Revision as of 13:04, 25 February 2014

This article explains how to share the internet connection from one machine to other(s).

Requirements

  • The machine acting as server should have an additional network device.
  • That network device should be connected to the machines that are going to receive internet access. They can be one or more machines. To be able to share internet to several machines a switch is required. If you are sharing to only one machine, a crossover cable is sufficient.
Note: If one of the two computers has a gigabit ethernet card, a crossover cable is not necessary and a regular ethernet cable should be enough

Configuration

This section assumes, that the network device connected to the client computer(s) is named net0 and the network device connected to the internet as internet0.

Tip: You can rename your devices to this scheme using Udev#Setting static device names.

Static IP address

Assign an static IPv4 address to the interface connected to the other machines. The first 3 bytes of this address cannot be exactly the same as those of another interface.

# ip link set up dev net0
# ip addr add 139.96.30.100/24 dev net0 # arbitrary address

To have your static ip assigned at boot, you can use netctl.

Enable packet forwarding

Check the current packet forwarding settings;

# sysctl -a | grep forward

Enter this command to temporarily enable packet forwarding:

# sysctl net.ipv4.ip_forward=1

Edit /etc/sysctl.d/30-ipforward.conf to make the previous change persistent after a reboot.

/etc/sysctl.d/30-ipforward.conf
net.ipv4.ip_forward=1
net.ipv6.conf.default.forwarding=1
net.ipv6.conf.all.forwarding=1

Enable NAT

Install the package iptables from the official repositories.
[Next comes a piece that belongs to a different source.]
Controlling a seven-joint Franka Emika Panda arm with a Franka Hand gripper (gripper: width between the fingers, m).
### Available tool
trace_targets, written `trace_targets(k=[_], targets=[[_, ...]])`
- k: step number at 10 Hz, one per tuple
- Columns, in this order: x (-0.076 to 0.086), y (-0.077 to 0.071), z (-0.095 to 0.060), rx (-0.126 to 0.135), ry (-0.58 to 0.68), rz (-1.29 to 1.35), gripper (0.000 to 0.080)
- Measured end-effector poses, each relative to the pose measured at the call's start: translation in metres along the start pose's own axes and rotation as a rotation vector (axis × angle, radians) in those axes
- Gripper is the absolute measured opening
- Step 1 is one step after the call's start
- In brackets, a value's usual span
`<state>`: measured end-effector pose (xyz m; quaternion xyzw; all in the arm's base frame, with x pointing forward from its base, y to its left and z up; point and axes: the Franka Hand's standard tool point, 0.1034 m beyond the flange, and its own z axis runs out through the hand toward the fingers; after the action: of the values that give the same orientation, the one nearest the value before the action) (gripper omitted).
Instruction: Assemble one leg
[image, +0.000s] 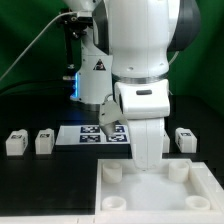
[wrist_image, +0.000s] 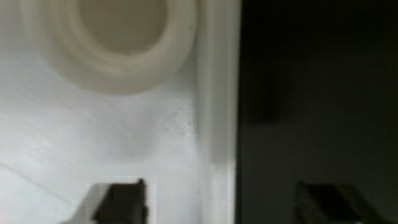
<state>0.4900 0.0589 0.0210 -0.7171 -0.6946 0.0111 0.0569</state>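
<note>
Black worktop (image: 40, 185) and a green backdrop fill the exterior view. The first leg (image: 14, 142) and second leg (image: 44, 141) stand near each other at that view's left. The third leg (image: 185, 139) stands at its right, and the marker board (image: 92, 135) lies between them. The arm reaches down, its end effector (image: 148, 160) at the far edge of the white tabletop (image: 150, 190).

In the wrist view the end effector (wrist_image: 222, 205) is spread wide. One finger (wrist_image: 121, 200) is over the tabletop, near a round socket (wrist_image: 125, 40), and the other finger (wrist_image: 324, 200) is over the dark worktop.
</note>
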Motion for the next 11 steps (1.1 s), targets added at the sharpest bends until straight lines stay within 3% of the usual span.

Use iptables to enable NAT:

# iptables -t nat -A POSTROUTING -o internet0 -j MASQUERADE
# iptables -A FORWARD -i net0 -o internet0 -j ACCEPT
# iptables -A FORWARD -m conntrack --ctstate RELATED,ESTABLISHED -j ACCEPT
Note: Of course, this also works with a mobile broadband connection (usually called ppp0 on PC1).
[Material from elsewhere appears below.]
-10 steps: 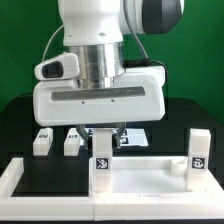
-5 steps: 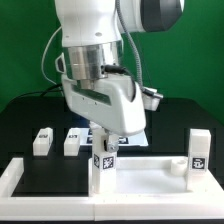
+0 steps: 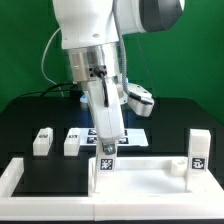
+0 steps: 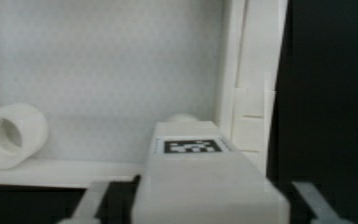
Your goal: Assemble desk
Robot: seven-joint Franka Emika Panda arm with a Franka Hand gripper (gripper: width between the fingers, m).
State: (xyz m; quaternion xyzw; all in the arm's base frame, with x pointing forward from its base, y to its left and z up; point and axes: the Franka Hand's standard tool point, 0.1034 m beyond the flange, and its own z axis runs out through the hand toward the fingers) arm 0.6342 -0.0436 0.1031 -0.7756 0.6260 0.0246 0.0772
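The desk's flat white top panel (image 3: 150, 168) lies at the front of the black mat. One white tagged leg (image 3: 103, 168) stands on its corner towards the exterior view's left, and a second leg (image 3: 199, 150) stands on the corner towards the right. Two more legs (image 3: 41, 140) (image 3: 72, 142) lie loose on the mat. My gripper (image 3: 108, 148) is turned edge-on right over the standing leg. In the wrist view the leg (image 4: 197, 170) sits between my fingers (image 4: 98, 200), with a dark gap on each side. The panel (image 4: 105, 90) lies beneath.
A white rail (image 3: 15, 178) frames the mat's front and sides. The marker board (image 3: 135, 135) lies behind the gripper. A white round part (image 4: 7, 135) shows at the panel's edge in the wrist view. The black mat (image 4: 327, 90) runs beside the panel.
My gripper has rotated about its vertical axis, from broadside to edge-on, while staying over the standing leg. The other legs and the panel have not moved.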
Read the iptables article for more information (especially saving the rule and applying it automatically on boot). There is also an excellent guide on iptables Simple stateful firewall.
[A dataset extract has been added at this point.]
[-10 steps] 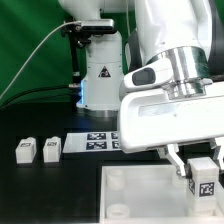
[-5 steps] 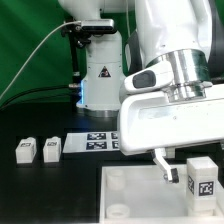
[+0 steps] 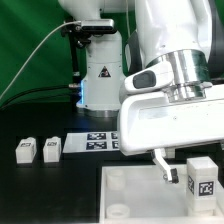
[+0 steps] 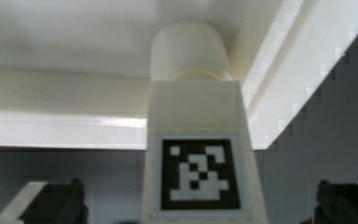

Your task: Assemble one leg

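Closest to the exterior camera, upright on the white socketed piece [image 3: 145, 195] at that view's right: the leg [image 3: 205, 178], tag outward, probably seated in a corner socket, though joint hidden. Straddling it without touching: the tool [image 4: 204, 205], spread wide, holding nothing. Judged light, rigid, smooth plastic; best pinched squarely across opposite flat faces. Farther back on the bench [image 3: 40, 190]: spare legs [image 3: 50, 148], marker board [image 3: 95, 143].

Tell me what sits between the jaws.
The leg, clear of both open jaws; the wrist view shows a gap on each side.
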`<state>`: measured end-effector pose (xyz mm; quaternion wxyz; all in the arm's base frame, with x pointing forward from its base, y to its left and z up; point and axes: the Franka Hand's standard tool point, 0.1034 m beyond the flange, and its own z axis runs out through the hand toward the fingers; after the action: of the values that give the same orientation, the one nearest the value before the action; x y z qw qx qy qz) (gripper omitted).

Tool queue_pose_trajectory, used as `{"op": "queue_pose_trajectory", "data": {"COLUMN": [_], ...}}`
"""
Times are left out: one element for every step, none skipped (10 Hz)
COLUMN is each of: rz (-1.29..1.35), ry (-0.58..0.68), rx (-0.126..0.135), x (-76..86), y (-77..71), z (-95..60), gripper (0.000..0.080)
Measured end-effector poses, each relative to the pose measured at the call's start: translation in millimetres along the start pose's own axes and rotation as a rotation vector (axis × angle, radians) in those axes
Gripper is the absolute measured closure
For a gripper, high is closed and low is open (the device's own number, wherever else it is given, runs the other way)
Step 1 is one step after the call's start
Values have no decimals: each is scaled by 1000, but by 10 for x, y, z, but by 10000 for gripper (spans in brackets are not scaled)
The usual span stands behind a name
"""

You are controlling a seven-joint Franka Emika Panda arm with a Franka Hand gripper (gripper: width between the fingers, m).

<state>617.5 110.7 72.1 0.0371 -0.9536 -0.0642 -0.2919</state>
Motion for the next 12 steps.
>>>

Assigning ip addresses to the client pc(s)

If you are planning to regularly have several machines using the internet shared by this machine, then is a good idea to install a dhcp server.

You can read the dhcpd wiki article, to add a dhcp server. Then, install the dhcpcd client on every client pc.

If you are not planing to use this setup regularly, you can manually add an ip to each client instead.

Manually adding an ip

Instead of using dhcp, on each client pc, add an ip address and the default route:

# ip addr add 139.96.30.120/24 dev eth0
# ip link set up dev eth0
# ip route add default via 139.96.30.100 dev eth0

Configure a DNS server for each client, see resolv.conf for details.

That's it. The client PC should now have Internet.

Troubleshooting

If you are able to connect the two PCs but cannot send data (for example, if the client PC makes a DHCP request to the server PC, the server PC receives the request and offers an IP to the client, but the client does not accept it, timing out instead), check that you don't have other Iptables rules interfering.